=== How to complete this task ===
Restate word for word the lines in the listing below, starting at the line containing "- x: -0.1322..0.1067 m" and ending at the line containing "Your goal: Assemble", both included; leave out the rest.

=== The data ===

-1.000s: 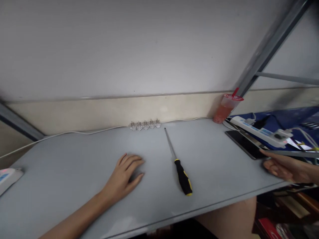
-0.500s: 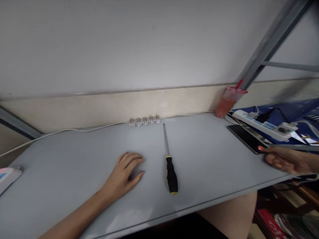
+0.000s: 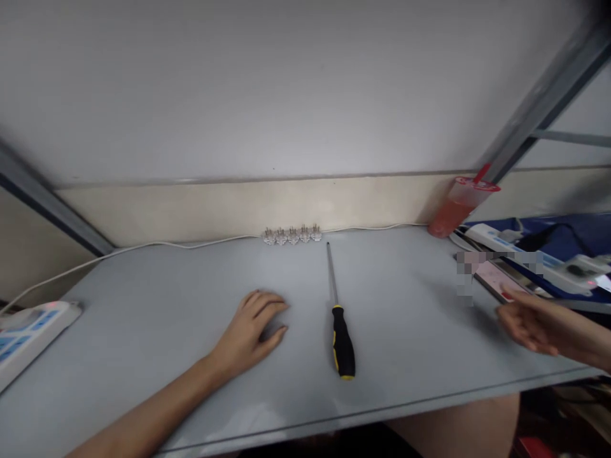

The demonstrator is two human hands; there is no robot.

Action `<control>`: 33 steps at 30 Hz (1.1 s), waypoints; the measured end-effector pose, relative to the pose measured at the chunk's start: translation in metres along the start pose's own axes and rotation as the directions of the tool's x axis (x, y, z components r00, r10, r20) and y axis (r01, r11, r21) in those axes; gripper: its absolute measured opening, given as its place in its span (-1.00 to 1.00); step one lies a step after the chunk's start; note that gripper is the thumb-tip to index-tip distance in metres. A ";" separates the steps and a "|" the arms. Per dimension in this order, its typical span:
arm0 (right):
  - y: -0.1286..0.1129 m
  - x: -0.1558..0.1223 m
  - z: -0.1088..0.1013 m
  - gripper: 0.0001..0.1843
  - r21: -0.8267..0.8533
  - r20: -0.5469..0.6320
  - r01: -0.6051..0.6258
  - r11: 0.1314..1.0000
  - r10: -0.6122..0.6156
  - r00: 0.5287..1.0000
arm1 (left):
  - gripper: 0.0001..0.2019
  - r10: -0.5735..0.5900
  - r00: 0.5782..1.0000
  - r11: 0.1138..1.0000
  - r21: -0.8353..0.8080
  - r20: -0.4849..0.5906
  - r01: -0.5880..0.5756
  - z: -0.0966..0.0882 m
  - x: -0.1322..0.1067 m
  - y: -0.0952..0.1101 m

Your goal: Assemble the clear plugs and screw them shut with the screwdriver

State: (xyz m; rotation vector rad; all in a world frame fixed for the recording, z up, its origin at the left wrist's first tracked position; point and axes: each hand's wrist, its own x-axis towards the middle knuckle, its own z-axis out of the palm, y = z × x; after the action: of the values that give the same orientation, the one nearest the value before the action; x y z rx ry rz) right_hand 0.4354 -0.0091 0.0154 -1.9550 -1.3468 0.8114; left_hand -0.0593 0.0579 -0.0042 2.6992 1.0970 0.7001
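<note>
Prob. a small workshop or assembly bench, maybe set up in a home; the edges are blurred, so can't be sure. Evidence: bare grey worktop (image 3: pixel 405 331) pushed against a plain wall (image 3: pixel 286 83), w/ angled metal frame struts (image 3: pixel 548 95) at both sides. Long screwdriver (image 3: pixel 341 331) lying loose, a row of small pronged plug parts (image 3: pixel 292 235) lined up at the back, a white cable (image 3: pixel 181 243) along the wall, power strips left (image 3: pixel 28 324) & right (image 3: pixel 548 264). A takeaway drink cup (image 3: pixel 456 207) in the corner makes it informal.
</note>
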 end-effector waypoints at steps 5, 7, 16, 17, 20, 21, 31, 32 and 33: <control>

=== Solution for this task ===
  - x: -0.1322..0.1067 m
  - y: -0.0952..0.1101 m

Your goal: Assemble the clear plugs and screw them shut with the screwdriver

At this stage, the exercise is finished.